• [What you need to do] Return an exact copy of the lines from the one holding "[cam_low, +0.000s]" to the end of the data, including both the starting and final lines. Leave the pictures out.

• [Information shown]
====

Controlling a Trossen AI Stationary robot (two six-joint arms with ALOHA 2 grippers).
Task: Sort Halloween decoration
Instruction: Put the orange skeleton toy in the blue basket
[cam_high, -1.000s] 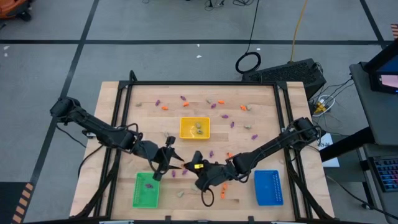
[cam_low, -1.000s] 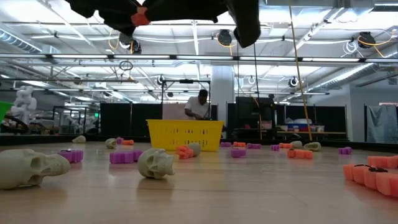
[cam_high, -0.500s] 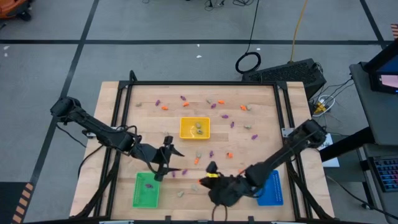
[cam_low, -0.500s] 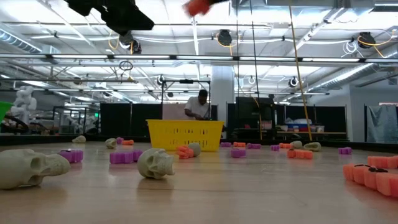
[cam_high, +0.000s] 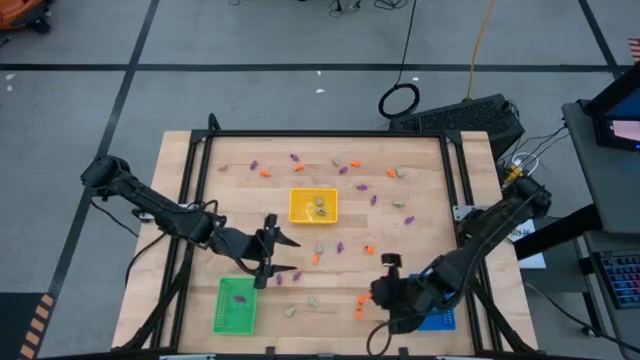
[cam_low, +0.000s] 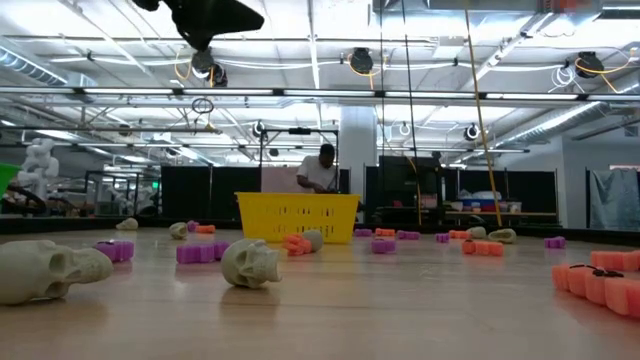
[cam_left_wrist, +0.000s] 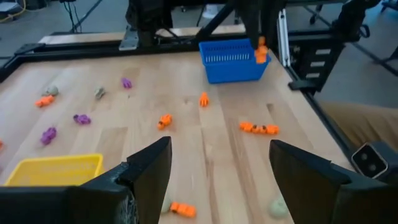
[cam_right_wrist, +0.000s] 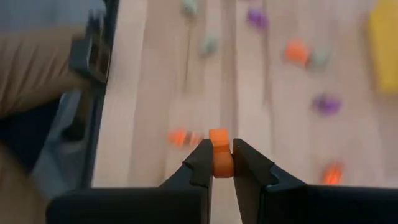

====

• [Result for this exercise]
[cam_low, +0.000s] 
[cam_left_wrist, +0.000s] 
[cam_right_wrist, +0.000s] 

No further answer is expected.